Jumbo-Visma, Tony Martin spiega le ragioni del ritiro e denuncia la mancanza di sicurezza in gara: “Ci sono sempre più cadute, io non volevo più correre tutti questi rischi”

Tony Martin torna a parlare del suo ritiro e di un tema importante come quello della sicurezza dei corridori in gara. L’ormai ex corridore tedesco, che già al momento dell’annuncio del ritiro aveva ammesso come le cadute, i rischi e la mancanza di sicurezza durante le corse avessero influito sulla sua decisione di appendere la bici al chiodo (nonostante avesse già in mano un altro anno di contratto con la Jumbo-Visma), è tornato sull’argomento durante un’intervista al GCN Cycling Show trasmesso su Eurosport, denunciando la mancanza di collaborazione da parte delle istituzioni e degli organizzatori nel rendere più sicuri i percorsi delle gare.

“Quest’anno mi sono trovato per due volte sull’ambulanza e ho cominciato a pormi delle domande, ‘Sei papà di due bambini, ne vale la pena?’ – ha esordito l’ex campione del mondo delle cronometro – Negli ultimi due o tre anni al Tour de France sono sempre stato un po’ timoroso, non pauroso, ma timoroso che potessi finire a terra.

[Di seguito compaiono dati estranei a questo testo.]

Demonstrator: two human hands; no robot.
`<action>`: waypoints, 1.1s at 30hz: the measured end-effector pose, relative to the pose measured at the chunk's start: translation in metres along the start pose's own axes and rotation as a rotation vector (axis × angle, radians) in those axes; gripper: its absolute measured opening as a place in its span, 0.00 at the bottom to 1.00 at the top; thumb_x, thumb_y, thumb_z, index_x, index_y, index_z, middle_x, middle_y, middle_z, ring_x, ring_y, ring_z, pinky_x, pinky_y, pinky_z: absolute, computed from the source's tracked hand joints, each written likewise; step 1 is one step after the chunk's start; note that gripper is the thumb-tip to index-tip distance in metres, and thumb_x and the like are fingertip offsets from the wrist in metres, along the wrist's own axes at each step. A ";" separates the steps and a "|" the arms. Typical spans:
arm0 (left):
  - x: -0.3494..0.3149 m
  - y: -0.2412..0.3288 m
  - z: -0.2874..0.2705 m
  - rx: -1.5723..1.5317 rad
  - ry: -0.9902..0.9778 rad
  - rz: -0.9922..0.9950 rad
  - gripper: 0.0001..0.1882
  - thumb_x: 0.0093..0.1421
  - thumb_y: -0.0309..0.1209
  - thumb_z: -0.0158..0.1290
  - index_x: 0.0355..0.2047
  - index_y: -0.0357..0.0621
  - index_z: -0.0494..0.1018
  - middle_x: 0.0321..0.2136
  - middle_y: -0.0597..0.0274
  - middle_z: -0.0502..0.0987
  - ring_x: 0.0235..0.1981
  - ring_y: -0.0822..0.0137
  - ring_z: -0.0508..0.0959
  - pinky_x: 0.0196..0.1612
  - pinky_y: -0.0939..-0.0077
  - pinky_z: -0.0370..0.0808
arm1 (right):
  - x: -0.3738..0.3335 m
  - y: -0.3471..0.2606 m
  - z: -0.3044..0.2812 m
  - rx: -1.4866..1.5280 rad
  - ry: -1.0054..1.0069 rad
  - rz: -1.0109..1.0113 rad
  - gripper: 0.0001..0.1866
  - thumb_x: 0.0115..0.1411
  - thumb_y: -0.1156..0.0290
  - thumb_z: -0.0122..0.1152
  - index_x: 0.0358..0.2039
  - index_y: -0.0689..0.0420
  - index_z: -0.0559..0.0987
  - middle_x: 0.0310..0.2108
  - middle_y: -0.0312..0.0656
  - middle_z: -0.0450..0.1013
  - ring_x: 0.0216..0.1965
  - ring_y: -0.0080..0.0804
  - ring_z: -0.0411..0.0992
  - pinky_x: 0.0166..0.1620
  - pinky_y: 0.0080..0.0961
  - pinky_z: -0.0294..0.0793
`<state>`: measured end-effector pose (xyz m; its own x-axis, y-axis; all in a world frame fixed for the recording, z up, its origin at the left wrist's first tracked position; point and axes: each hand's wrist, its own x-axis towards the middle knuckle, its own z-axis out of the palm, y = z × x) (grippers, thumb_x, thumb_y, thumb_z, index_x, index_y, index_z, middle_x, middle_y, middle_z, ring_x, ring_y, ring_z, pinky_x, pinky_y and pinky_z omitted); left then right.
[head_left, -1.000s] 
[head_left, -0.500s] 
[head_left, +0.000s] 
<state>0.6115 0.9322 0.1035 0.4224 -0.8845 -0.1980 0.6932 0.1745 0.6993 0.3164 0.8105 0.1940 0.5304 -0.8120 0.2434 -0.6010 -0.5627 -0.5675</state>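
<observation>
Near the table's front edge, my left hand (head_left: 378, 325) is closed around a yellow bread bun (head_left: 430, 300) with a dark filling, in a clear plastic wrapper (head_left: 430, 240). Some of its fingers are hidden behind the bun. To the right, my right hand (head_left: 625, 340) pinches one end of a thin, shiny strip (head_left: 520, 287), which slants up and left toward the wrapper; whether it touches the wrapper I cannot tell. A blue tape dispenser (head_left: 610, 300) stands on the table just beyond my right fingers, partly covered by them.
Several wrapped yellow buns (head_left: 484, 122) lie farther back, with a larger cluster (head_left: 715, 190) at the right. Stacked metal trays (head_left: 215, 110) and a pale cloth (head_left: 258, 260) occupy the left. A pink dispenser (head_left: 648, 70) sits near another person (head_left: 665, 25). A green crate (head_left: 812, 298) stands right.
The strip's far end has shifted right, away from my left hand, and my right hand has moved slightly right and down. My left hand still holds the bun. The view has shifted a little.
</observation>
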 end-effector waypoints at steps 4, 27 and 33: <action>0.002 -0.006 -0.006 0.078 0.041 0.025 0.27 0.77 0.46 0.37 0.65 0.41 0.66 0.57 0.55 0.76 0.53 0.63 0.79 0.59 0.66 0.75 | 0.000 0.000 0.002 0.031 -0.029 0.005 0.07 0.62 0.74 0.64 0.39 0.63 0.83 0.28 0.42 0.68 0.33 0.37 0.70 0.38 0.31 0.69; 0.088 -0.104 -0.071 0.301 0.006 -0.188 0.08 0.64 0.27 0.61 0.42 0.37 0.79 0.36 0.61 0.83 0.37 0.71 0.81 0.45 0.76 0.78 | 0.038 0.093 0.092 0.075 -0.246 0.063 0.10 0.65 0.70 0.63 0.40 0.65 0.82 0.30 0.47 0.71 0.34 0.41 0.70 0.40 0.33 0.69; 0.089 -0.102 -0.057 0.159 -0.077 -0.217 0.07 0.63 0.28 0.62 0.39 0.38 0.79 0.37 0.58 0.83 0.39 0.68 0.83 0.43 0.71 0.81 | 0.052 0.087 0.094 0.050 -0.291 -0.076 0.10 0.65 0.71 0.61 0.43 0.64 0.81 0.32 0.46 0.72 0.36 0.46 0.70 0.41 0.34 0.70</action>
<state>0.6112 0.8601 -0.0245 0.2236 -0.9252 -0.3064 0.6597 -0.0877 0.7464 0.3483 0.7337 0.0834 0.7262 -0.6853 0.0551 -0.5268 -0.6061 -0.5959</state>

Credo che adesso ci sia molto stress, molto nervosismo anche nelle corse meno importanti, e tutto questo determina grandi cadute. Ci sono sempre più cadute, sempre più corridori devono abbandonare le gare a causa delle cadute e io non volevo più correre tutti questi rischi“.

“Credo che non si possa chiedere ai corridori di non prendere dei rischi – ha proseguito il 36enne – dovete capire che noi corridori ci alleniamo 250 giorni all’anno per raggiungere i massimi livelli, per cui quando siamo in corsa non puoi chiedere a un atleta di frenare prima. Ci saranno sempre dei corridori che freneranno all’ultimo, ci saranno sempre dei rischi, è impossibile aumentare la sicurezza intervenendo in questo modo. Se rendessimo le strade un po’ più sicure o almeno i punti più critici, credo che un bel po’ di cadute verrebbero evitate“.

Un esempio di mancanza di sicurezza è quello relativo all’arrivo di Katowice del Giro di Polonia, teatro del terribile incidente nel quale Fabio Jakobsen ha rischiato la vita nel 2020: “Mi chiedo come si faccia a mettere un arrivo in discesa dove si va ad ottanta all’ora, se l’arrivo fosse stato diverso la caduta non sarebbe stata così orribile. Se avessimo eliminato questo arrivo in discesa e magari quelle transenne, che non erano le migliori, credo che la stessa caduta sarebbe stata normale, una di quelle che vedi cinquanta volte l’anno. Qualcuno magari si sarebbe fatto male, ma certo non sarebbe successo quello che è successo a Jakobsen“.

Il cronoman tedesco punta il dito soprattutto verso le istituzioni che governano il ciclismo: “Credo che delle volte possa essere anche semplice intervenire sull’aspetto della sicurezza, per cui mi arrabbio molto quando vede che l’UCI arriva a emettere delle regole abbastanza sciocche come il proibire la posizione del ‘super tuck’ in discesa. Ok, fatelo pure, ma a me sembra di capire che sia un modo per lavarsene le mani e dire ‘Sì, abbiamo fatto qualcosa per rendere le gare più sicure’. Onestamente, non ho mai visto un corridore cadere perché utilizzava la posizione del ‘super tuck’ in discesa”.

Martin invita anche i corridori a essere più coinvolti riguardo a questo tema: “L’aspetto più importante è che noi corridori possiamo vedere delle cose sulla strada perché magari quella strada l’abbiamo già percorsa altre volte, per cui possiamo renderci conto di certi punti che possono causare delle cadute. C’è anche capitato di andare dai commissari di corsa a segnalare dei tratti di percorso particolarmente pericolosi, ma alla fine le risposte che abbiamo ottenuto erano sempre le stesse: ‘Tutto ok, abbiamo visto questa parte del tracciato e secondo noi non ci sono problemi’. Per cui non è mai un dialogo aperto. Dovremmo sederci tutti assieme e discuterne e fare qualcosa di buono. Credo che i corridori dovrebbero dialogare maggiormente tra di loro e arrivare poi a un dialogo aperto con la federazione“.